• _Task description_
Copy exactly the lines that run from the top of the listing to the line containing "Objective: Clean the", both ends included, and omit the pictures.

[Data extract Boundary: Start]

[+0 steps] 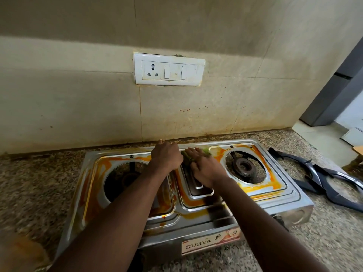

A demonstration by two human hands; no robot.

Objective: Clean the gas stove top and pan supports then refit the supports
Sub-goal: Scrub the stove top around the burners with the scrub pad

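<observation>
Finds right hand [204, 167] pressing flat on green scrubber [186, 159] at stove top [279, 195] centre rear, left hand [165, 156] curled alongside, grasp unclear; places pan supports [322, 173] on surface [324, 242] at frame right, nearer right hand.

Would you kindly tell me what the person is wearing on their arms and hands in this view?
Nothing that I can see: no sleeves reach into view, and the left hand and the right hand carry no gloves, rings, watch or bracelet.

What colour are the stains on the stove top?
Orange-yellow stains, shown clearly in the head view.
</observation>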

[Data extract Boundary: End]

• _Solution for this problem_
[+0 steps] 

A demonstration by two human hands; no robot.

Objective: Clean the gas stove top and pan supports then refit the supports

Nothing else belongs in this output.